Living with Our Dead
Stories of Loss and Consolation

Description
WINNER OF THE 2021 BABELIO PRIZE FOR NON-FICTION
A timely, powerful reflection on our relationship to death and an invitation to accept loss and vulnerability as essential and enriching parts of life, from France's most prominent female rabbi and a leading intellectual. Living with Our Dead Ones is a profoundly humanist, universal, and hopeful book that celebrates life, love, memory and the power of storytelling to inspire and sustain us.
In this moving book by one of France's few female rabbis and leader of the country's Liberal Jewish Movement, Delphine Horvilleur recounts eleven stories of loss, mourning, and consolation, collected during the years she has spent caring for the dying and their loved ones.
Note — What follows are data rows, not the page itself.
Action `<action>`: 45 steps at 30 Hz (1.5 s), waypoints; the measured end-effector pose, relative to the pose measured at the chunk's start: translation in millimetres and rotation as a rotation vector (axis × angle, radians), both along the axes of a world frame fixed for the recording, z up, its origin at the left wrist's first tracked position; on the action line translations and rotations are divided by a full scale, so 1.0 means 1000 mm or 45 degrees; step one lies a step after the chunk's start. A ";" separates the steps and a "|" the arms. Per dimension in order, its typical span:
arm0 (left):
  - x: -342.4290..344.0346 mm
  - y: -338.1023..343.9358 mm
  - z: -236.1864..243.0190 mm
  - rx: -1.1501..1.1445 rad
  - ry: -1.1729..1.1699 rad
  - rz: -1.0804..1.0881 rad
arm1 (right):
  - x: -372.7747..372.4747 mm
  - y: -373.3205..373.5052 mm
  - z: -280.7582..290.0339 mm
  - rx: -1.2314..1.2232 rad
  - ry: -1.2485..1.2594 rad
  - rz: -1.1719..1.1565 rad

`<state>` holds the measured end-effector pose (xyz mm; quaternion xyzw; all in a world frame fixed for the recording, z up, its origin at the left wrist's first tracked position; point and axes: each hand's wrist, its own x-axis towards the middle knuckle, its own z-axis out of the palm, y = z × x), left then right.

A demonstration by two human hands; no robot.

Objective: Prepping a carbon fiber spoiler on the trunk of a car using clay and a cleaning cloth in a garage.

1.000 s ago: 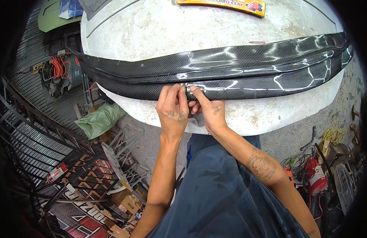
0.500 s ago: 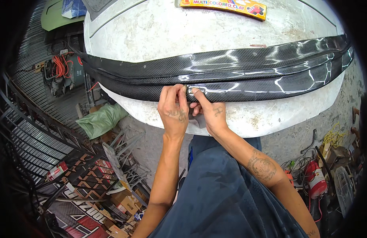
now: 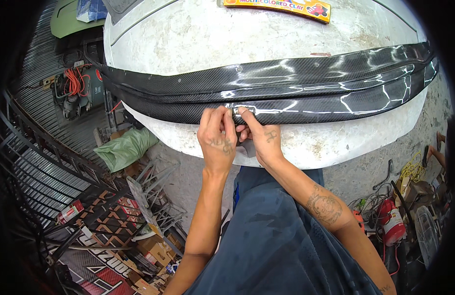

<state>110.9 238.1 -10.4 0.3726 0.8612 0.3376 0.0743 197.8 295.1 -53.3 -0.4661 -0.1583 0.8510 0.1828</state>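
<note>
The small shiny plate (image 3: 235,111) lies on the lower band of the black strip (image 3: 306,109), near its front edge, partly covered by the right thumb. The right hand (image 3: 266,142) pinches plate and strip edge, its thumb on top and its other fingers curled at the edge. The left hand (image 3: 217,140) has its thumb and fingertips drawn in close at the plate's left end; I cannot tell whether they pinch anything.

With 2 hands so close, it would be best to press evenly, keep the plate parallel to the edge and let the left fingertips work only at that end; too much thumb force could slide or tilt it.

The strip lies across a scuffed white panel (image 3: 153,46), with a yellow box (image 3: 281,9) beyond it. A green bag (image 3: 125,149) is off to the left.
</note>
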 end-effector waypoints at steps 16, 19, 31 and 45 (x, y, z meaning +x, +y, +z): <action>0.001 -0.008 0.001 0.007 -0.057 0.062 | 0.002 -0.001 0.003 -0.016 0.027 0.000; -0.007 -0.003 0.001 0.039 -0.058 0.129 | -0.001 0.007 0.004 -0.014 0.013 0.011; 0.003 0.000 0.005 0.008 -0.075 0.023 | 0.001 -0.001 0.000 0.021 0.013 0.005; -0.005 0.007 -0.004 0.070 -0.027 -0.006 | 0.000 0.004 0.000 -0.010 0.043 -0.007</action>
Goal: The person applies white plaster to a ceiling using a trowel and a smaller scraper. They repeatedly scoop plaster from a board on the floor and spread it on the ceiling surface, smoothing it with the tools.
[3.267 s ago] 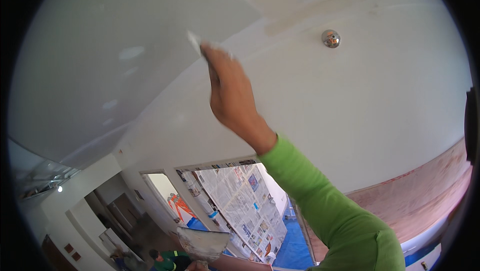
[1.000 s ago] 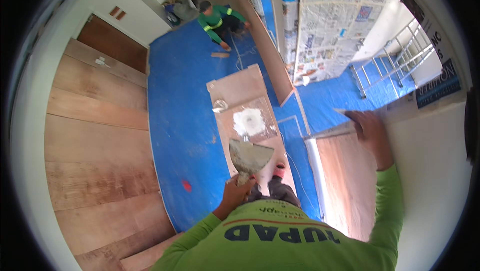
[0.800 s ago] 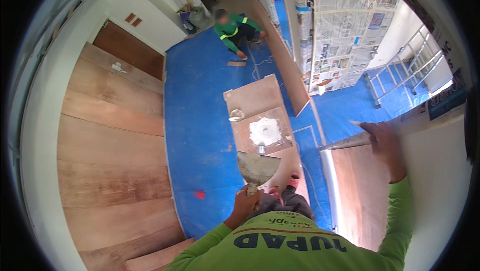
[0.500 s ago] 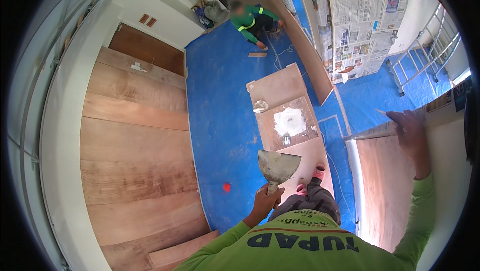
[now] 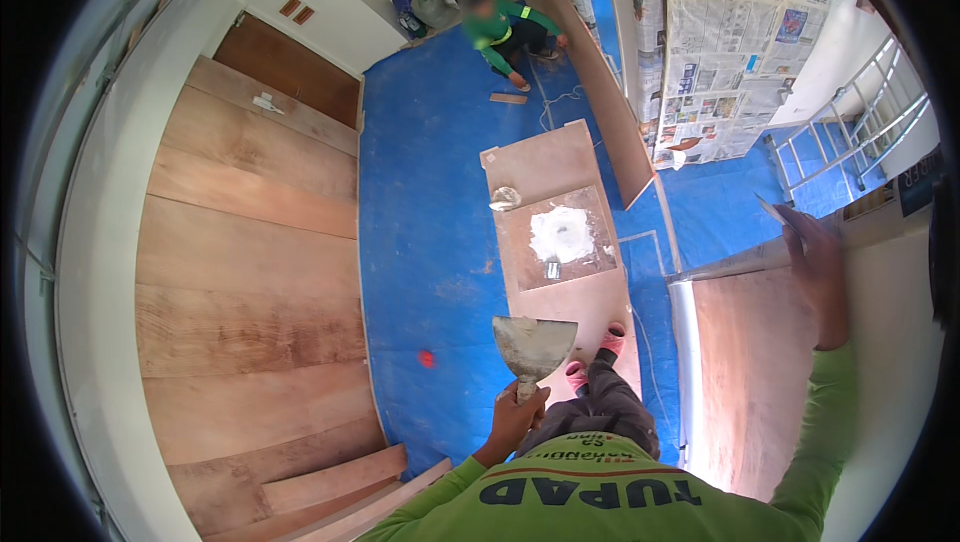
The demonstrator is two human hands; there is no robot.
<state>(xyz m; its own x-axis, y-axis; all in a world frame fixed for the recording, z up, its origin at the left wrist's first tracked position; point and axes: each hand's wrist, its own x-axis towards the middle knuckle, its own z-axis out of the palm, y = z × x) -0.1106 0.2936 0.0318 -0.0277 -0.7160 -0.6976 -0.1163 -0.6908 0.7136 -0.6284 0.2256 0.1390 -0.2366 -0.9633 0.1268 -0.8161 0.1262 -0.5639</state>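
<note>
My left hand (image 5: 512,422) grips the handle of a wide putty knife (image 5: 535,347), its flared, smeared metal blade pointing up in front of my body. Raised at the right, my right hand (image 5: 815,257) is closed around a thin, pointed, blade-like tool (image 5: 770,210). Its handle is hidden in the fingers. That hand is close to the top of a pale panel (image 5: 890,282) beside a bare plywood surface (image 5: 745,362). Below, a brown board (image 5: 530,267) bears a spread patch of white putty (image 5: 562,234), with a small metal scraper (image 5: 552,269) at its near edge.
I stand on a plywood platform (image 5: 590,304) over blue sheeting (image 5: 420,232). A round pale container (image 5: 505,199) sits beside the putty board. Plywood planks (image 5: 250,252) line the left. Farther off, a person in green (image 5: 510,34) crouches by a long panel (image 5: 600,92). A metal ladder (image 5: 850,137) stands right.
The view has shifted, so most of the scene sits farther left. The tool in my right hand shows more of its blade. Both hands keep their grips.
</note>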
From Elsa Cayat, the psychologist and Charlie Hebdo columnist killed in the 2015 terrorist attack, to Simone Veil and Marceline Loridan, "the girls of Birkenau"; from Israeli Prime Minister Yitzhak Rabin, assassinated in 1995, to Myriam, a New Yorker obsessed with planning her own funeral, to the author friend's Ariane and her struggle with terminal illness. Horvilleur writes about public figures and ordinary people alike, describing their encounters with death and dying with intelligence, humor, and compassion. Rejecting the contemporary tendency to banish death from our thoughts and discourse, she encourages us to embrace its presence as a fundamental part of life.
About this Author
Delphine Horvilleur is one of the few female Rabbis in France. She was ordained in America, as there was no possibility to study in France as a woman, and is the leader of the Liberal Jewish Movement of France. Her writings have appeared in the Washington Post and Haaretz . She lives in Paris. Steven Rendall has translated more than fifty books from French and German, two of which have won major translation prizes. His translations for Europa Editions include Disturbance by Philippe Lancon (2019) and The Tyranny of Algorithms by Miguel Benasayag (2021). He is professor emeritus of Romance Languages at the University of Oregon. He lives in France.